For a start, it's just odd how it copies the trajectory of the original game:
- Start in the ruined, crime-filled streets of an American urban centre
- Playing as a comically aloof man with a trenchcoat, slick black hair, and shades
- Working for a boss who's affable on the surface but clearly not quite right
- Fight against a terrorist group with despicable methods but potentially sympathetic motives (albeit far more sympathetic in the NSF's case)
- Have your best pal, who's a chopper pilot, fly you to a huge East Asian city
- Meet a treacherous wealthy woman, who looks and acts like a stereotypical Anna May Wong character, who is involved with the larger conspiracy and will soon betray you to attack you
- Discover that your parents were not your parents, and that you're super special, engineered to accept augs
etc.
I enjoyed replaying the game quite a lot, especially from a gameplay standpoint - the sticky cover kind of sucks but other than that it's a surprisingly faithful way to bring DX's gameplay into 2011. But the writing is just so strange. Putting aside the ways in which it confusingly apes DX1, I also have no fucking clue how this is all meant to fit together. This takes place like 7 years from the present day? And this takes place a few decades before DX1? How do they go from a situation where impoverished/working class people are being basically forced to get augs in HR, to a point where only the wealthy and people in the military are able to afford augs in DX1? Shouldn't most older poor people have defunct/shitty augs in DX1? How do mechs like Anna and Gunther fit in, when Jensen's augs were way better decades earlier? Doesn't add up at all and doesn't feel like the same setting.
Plus the game is oddly humourless. DX1 had a good story but it was also kind of trippy, filled with odd characters and larger-than-life situations, and didn't always take itself seriously. HR is comparatively dull and dour. Adam's a prick and his stoicism is never really played for laughs like JC's was, and the plot keeps devolving into melodrama, especially during all the big dialogue challenges where Adam spouts off a bunch of greeting-card-tier life advice to people on the brink of suicide.
Really liked the DLC which I've never played before. Enemies constantly reacting to how you approach things (the INTERPOL agent being like "ooh nobody saw you ooh nice stealth", the enemies being like "HE'S NOT KILLED ANYONE SO FAR, BUT THAT JUST MEANS HE'S EXTRA DANGEROUS!!", stuff like that) is great and makes it feel like the game actually cares about what you're doing in a way that most of DX1 and the rest of HR doesn't. Found the secret poison gas shutdown method as well, was absolutely amazed and delighted that the devs put such a thing in, especially when game devs usually love coming up with tough dichotomies and making you pick.
By the way, fuck Hugh Darrow, never wanted to kill a videogame character more.

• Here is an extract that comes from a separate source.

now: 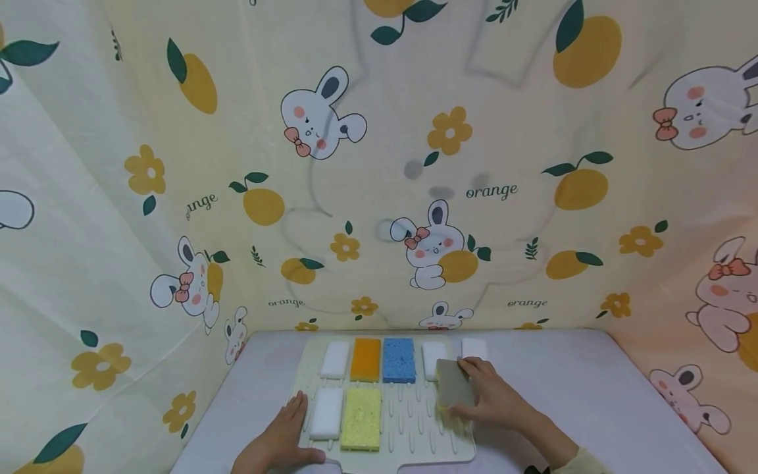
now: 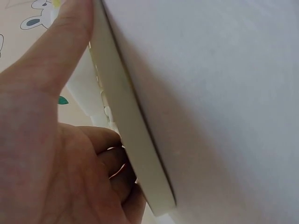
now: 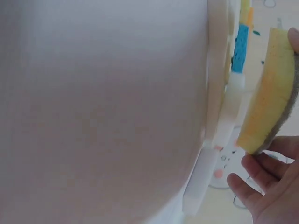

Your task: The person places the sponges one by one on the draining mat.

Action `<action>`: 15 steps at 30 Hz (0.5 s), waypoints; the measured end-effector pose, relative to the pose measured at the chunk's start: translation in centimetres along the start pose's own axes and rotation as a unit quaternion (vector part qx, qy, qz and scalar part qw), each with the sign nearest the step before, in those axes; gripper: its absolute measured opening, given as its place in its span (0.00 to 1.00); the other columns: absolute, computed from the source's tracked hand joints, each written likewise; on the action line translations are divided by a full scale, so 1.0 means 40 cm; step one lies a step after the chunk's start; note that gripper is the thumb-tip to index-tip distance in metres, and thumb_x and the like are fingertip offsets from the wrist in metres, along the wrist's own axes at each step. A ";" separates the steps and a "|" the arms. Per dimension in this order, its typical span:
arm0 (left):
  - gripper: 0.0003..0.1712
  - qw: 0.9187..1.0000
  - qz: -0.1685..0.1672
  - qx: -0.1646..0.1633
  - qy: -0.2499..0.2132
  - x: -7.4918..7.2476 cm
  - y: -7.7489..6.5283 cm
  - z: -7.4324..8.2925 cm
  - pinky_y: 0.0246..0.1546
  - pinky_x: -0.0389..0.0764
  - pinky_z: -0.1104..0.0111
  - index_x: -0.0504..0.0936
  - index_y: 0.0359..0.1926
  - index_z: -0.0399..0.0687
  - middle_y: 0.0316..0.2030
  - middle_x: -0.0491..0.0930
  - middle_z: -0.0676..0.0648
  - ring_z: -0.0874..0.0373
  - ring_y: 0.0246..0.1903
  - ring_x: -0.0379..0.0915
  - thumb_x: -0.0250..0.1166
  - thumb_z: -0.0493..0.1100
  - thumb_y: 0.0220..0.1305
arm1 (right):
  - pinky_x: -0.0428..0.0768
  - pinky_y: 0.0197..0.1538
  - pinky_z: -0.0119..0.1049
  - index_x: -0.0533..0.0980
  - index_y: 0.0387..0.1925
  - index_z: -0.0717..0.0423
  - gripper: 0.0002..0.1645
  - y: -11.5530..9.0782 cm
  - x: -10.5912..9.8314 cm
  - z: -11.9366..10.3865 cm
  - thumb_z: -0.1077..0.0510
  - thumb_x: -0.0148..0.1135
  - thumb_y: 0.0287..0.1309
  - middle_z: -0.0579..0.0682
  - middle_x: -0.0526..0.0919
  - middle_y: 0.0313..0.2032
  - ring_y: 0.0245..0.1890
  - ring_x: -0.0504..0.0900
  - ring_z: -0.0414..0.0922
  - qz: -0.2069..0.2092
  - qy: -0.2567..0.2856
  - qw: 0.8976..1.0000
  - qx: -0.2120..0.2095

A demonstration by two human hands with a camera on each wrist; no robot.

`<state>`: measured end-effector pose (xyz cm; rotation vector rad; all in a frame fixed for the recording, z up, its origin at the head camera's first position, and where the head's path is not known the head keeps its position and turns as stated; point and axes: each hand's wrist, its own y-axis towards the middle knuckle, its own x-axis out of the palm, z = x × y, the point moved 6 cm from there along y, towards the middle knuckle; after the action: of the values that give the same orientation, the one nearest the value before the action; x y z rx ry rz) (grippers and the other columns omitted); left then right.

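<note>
My right hand [image 1: 494, 400] grips a yellow sponge with a grey scouring layer [image 1: 454, 384] between thumb and fingers. The grey side faces up over the right part of a cream pegged board [image 1: 435, 455]. In the right wrist view this scouring sponge [image 3: 270, 93] bows and is raised above the board. My left hand [image 1: 278, 434] touches the board's near left corner, fingers along the left side and thumb at the front edge. On the board stand white sponges [image 1: 326, 413], an orange sponge [image 1: 365, 359], a blue sponge [image 1: 399, 360] and a yellow sponge [image 1: 360, 419].
Behind my right hand, a white block [image 1: 474, 349] lies on the table [image 1: 551, 375] just off the board's far right corner. A curtain [image 1: 379, 197] printed with rabbits and oranges closes off the back and both sides of the table.
</note>
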<state>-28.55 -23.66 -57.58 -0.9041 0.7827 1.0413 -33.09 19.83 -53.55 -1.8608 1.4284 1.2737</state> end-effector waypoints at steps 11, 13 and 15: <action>0.77 1.000 0.001 -0.004 0.018 0.003 0.005 -0.001 0.81 0.54 0.40 0.55 0.81 0.25 0.81 0.53 0.25 0.30 0.81 0.50 0.83 0.70 0.48 | 0.84 0.58 0.59 0.64 0.79 0.68 0.72 -0.008 0.037 -0.062 0.21 0.75 0.51 0.65 0.70 0.72 0.68 0.73 0.60 -0.016 0.008 0.999 -0.042; 0.78 1.000 -0.004 -0.001 0.019 0.003 0.002 -0.002 0.81 0.53 0.39 0.54 0.81 0.25 0.81 0.52 0.25 0.29 0.81 0.49 0.82 0.72 0.49 | 0.84 0.58 0.60 0.64 0.78 0.68 0.71 -0.011 0.043 -0.074 0.22 0.76 0.51 0.65 0.71 0.72 0.68 0.74 0.60 -0.016 0.011 0.999 -0.049; 0.78 1.000 -0.003 0.001 0.013 0.002 0.000 -0.002 0.81 0.52 0.39 0.54 0.81 0.25 0.81 0.51 0.25 0.28 0.81 0.48 0.82 0.71 0.48 | 0.83 0.59 0.60 0.64 0.78 0.68 0.71 -0.011 0.049 -0.084 0.23 0.76 0.51 0.65 0.71 0.71 0.67 0.74 0.60 -0.016 0.013 0.998 -0.052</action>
<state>-28.54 -23.69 -57.69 -0.9193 0.8010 1.0249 -31.32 16.34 -53.76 -1.9677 1.3622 1.3363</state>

I just knifed him in the guts after he gave me the shutdown code. Only killed three people in the whole game - those two of Tong's thugs who are holding the woman hostage to force her to get augs, because fuck them, and Darrow, because fuck him.
I remember liking Mankind Divided but I can't seem to force myself to start playing it, even though I'm having a good time playing through the games. Weird.